▼▼▼

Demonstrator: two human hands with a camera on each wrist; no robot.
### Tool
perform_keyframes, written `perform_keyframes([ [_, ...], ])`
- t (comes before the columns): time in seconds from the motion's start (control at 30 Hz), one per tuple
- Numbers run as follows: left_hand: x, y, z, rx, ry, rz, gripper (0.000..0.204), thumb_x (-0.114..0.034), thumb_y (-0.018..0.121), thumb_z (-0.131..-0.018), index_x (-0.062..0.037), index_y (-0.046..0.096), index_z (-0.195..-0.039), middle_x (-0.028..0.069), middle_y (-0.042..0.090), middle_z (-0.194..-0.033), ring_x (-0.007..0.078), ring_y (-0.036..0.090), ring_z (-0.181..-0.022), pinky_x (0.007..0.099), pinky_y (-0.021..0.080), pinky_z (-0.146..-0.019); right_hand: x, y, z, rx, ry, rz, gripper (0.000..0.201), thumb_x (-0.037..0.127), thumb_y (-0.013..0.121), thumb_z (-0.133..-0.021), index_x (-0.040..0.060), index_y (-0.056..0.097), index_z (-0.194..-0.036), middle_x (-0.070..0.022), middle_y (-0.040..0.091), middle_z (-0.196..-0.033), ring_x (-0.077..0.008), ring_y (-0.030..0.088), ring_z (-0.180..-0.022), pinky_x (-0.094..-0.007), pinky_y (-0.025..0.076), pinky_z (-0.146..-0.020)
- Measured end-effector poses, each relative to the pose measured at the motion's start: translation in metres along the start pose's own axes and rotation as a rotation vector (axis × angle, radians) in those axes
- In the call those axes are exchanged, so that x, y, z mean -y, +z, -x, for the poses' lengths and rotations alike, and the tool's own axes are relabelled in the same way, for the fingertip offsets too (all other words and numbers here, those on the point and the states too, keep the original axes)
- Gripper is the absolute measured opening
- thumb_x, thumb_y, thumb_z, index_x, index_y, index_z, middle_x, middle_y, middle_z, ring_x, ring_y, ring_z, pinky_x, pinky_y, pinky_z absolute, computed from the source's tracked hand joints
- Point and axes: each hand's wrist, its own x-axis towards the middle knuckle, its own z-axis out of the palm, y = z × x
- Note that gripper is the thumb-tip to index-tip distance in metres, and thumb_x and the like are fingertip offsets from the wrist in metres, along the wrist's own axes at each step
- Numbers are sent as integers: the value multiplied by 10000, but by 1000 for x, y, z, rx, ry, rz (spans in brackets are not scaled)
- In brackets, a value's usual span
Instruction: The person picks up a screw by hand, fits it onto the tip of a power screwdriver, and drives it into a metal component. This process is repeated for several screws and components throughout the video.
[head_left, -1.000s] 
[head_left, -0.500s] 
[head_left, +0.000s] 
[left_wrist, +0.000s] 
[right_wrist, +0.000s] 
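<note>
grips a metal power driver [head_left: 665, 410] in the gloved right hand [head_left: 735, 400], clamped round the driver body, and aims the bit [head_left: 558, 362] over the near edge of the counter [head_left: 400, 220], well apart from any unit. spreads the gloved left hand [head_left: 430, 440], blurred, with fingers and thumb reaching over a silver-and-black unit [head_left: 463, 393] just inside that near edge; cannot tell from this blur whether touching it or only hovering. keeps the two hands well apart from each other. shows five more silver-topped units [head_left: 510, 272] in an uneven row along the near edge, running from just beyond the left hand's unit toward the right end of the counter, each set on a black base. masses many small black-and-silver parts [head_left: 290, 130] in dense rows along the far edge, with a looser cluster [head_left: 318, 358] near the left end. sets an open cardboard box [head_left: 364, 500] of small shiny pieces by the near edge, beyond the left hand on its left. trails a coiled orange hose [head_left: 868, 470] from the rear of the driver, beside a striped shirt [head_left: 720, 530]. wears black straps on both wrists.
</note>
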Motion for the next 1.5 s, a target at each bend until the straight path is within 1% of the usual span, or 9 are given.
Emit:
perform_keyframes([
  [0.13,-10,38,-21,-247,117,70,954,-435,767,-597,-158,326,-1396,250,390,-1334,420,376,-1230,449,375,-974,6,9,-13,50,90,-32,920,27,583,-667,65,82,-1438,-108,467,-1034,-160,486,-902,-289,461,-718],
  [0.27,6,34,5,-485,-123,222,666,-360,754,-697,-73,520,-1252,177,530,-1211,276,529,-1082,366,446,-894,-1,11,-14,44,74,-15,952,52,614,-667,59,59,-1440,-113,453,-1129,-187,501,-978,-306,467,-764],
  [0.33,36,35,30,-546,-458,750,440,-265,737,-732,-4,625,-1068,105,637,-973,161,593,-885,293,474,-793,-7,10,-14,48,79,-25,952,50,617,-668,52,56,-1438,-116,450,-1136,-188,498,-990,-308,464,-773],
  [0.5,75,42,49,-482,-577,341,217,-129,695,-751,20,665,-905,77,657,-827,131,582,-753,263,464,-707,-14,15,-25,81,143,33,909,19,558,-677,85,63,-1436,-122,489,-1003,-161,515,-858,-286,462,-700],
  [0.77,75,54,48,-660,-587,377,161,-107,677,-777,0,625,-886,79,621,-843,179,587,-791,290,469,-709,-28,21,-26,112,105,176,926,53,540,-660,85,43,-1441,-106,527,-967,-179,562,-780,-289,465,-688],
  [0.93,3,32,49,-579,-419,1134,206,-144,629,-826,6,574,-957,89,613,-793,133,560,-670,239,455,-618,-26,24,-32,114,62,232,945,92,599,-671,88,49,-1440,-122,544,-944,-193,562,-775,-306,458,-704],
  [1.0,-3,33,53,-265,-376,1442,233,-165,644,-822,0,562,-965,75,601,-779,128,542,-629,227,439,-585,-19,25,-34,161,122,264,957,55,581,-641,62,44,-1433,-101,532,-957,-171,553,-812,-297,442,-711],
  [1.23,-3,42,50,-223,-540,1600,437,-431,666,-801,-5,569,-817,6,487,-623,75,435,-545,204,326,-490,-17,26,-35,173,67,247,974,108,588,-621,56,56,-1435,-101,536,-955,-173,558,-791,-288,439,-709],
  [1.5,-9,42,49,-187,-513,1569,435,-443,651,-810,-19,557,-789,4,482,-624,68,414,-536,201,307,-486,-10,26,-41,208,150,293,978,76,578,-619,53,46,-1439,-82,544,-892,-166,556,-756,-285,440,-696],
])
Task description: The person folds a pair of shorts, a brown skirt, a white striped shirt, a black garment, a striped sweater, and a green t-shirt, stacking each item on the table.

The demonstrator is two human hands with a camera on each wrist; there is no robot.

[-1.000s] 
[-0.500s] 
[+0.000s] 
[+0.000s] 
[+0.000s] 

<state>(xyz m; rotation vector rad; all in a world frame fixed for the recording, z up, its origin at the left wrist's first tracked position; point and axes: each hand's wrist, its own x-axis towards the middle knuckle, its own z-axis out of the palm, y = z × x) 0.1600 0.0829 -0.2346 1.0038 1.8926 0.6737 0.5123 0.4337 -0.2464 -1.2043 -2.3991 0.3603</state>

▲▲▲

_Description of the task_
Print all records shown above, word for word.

_Your response_
Demonstrator: two human hands with a camera on each wrist; no robot.
### Tool
perform_keyframes, written `perform_keyframes([ [_, ...], ])`
- t (comes before the columns): time in seconds from the motion's start (control at 30 Hz), one per tuple
- Numbers run as follows: left_hand: x, y, z, rx, ry, rz, gripper (0.000..0.204), thumb_x (-0.114..0.034), thumb_y (-0.018..0.121), thumb_z (-0.131..-0.018), index_x (-0.062..0.037), index_y (-0.046..0.096), index_z (-0.195..-0.039), middle_x (-0.028..0.069), middle_y (-0.042..0.090), middle_z (-0.194..-0.033), ring_x (-0.007..0.078), ring_y (-0.036..0.090), ring_z (-0.181..-0.022), pinky_x (0.007..0.099), pinky_y (-0.021..0.080), pinky_z (-0.146..-0.019); right_hand: x, y, z, rx, ry, rz, gripper (0.000..0.201), thumb_x (-0.037..0.127), thumb_y (-0.013..0.121), thumb_z (-0.133..-0.021), index_x (-0.040..0.060), index_y (-0.056..0.097), index_z (-0.194..-0.036), middle_x (-0.070..0.022), middle_y (-0.040..0.091), middle_z (-0.196..-0.033), ring_x (-0.077..0.008), ring_y (-0.030..0.088), ring_z (-0.180..-0.022), pinky_x (-0.094..-0.007), pinky_y (-0.025..0.076), pinky_z (-0.146..-0.020)
- Measured end-effector poses, each relative to the pose measured at the motion's start: translation in metres along the start pose's own axes and rotation as a rotation vector (axis × angle, radians) in those axes
- In the call those axes are exchanged, so that x, y, z mean -y, +z, -x, for the poses' lengths and rotations alike, and the tool's own axes are relabelled in the same way, for the fingertip offsets too (all other words and numbers here, those on the point and the states too, keep the original axes)
- Gripper is the absolute measured opening
- thumb_x, thumb_y, thumb_z, index_x, index_y, index_z, middle_x, middle_y, middle_z, ring_x, ring_y, ring_z, pinky_x, pinky_y, pinky_z absolute, computed from the source's tracked hand joints
- Point and axes: each hand's wrist, its own x-axis towards the middle knuckle, its own z-axis out of the palm, y = z × x
- Note that gripper is the thumb-tip to index-tip distance in metres, and thumb_x and the like are fingertip offsets from the wrist in metres, along the wrist's own axes at each step
- Numbers are sent as integers: the value multiplied by 10000, but by 1000 for x, y, z, rx, ry, rz (spans in brackets are not scaled)
- In brackets, a value's usual span
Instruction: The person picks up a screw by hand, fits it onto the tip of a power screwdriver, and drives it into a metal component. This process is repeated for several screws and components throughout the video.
[head_left, -1.000s] 
[head_left, -0.500s] 
[head_left, +0.000s] 
[left_wrist, +0.000s] 
[right_wrist, +0.000s] 
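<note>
grips a metal power driver [head_left: 665, 410] in the gloved right hand [head_left: 735, 400], clamped round the driver body, and aims the bit [head_left: 558, 362] over the near edge of the counter [head_left: 400, 220], well apart from any unit. spreads the gloved left hand [head_left: 430, 440], blurred, with fingers and thumb reaching over a silver-and-black unit [head_left: 463, 393] just inside that near edge; cannot tell from this blur whether touching it or only hovering. keeps the two hands well apart from each other. shows five more silver-topped units [head_left: 510, 272] in an uneven row along the near edge, running from just beyond the left hand's unit toward the right end of the counter, each set on a black base. masses many small black-and-silver parts [head_left: 290, 130] in dense rows along the far edge, with a looser cluster [head_left: 318, 358] near the left end. sets an open cardboard box [head_left: 364, 500] of small shiny pieces by the near edge, beyond the left hand on its left. trails a coiled orange hose [head_left: 868, 470] from the rear of the driver, beside a striped shirt [head_left: 720, 530]. wears black straps on both wrists.
</note>
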Motion for the next 1.5 s, a target at each bend until the straight path is within 1% of the usual span, or 9 are given.
Emit:
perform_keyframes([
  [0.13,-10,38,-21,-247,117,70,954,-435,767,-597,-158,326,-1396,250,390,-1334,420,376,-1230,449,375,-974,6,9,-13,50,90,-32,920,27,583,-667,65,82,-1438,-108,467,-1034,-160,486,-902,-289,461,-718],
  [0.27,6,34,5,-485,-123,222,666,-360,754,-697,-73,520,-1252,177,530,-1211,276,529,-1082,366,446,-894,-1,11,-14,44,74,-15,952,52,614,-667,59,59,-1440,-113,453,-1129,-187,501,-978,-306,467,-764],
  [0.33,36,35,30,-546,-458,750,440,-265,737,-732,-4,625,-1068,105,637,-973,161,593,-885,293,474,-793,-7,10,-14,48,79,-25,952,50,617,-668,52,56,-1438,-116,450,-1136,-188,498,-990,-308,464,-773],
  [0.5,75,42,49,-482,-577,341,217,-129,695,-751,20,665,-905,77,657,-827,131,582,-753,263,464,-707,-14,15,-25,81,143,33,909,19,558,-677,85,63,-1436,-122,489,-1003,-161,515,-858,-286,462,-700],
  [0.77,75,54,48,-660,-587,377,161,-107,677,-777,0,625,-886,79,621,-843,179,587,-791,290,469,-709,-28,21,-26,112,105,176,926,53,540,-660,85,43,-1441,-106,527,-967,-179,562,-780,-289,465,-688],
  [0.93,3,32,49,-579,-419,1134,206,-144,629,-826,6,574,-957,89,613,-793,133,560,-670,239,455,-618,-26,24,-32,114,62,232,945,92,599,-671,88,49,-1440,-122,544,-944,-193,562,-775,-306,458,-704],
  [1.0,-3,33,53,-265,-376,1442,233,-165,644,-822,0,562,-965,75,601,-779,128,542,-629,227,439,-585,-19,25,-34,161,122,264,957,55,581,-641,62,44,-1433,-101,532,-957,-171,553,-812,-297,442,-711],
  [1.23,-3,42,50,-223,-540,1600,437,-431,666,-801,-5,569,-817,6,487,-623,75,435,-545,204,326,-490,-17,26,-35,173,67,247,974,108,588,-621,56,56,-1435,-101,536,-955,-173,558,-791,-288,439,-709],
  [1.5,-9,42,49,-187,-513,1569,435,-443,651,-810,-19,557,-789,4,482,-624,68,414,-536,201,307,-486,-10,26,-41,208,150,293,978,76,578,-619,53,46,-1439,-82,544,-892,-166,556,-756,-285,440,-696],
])
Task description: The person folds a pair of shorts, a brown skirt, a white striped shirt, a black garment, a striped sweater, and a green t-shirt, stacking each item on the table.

The demonstrator is two human hands with a camera on each wrist; there is no robot.

[-1.000s] 
[-0.500s] 
[+0.000s] 
[+0.000s] 
[+0.000s] 

<state>(xyz m; rotation vector rad; all in a world frame fixed for the recording, z up, its origin at the left wrist's first tracked position; point and axes: each hand's wrist, its own x-axis towards the middle knuckle, its own z-axis out of the palm, y = z × x) 0.1600 0.0829 -0.2346 1.0038 1.8926 0.6737 0.5123 0.4337 -0.2464 -1.2043 -2.3991 0.3603</state>

That completes the response.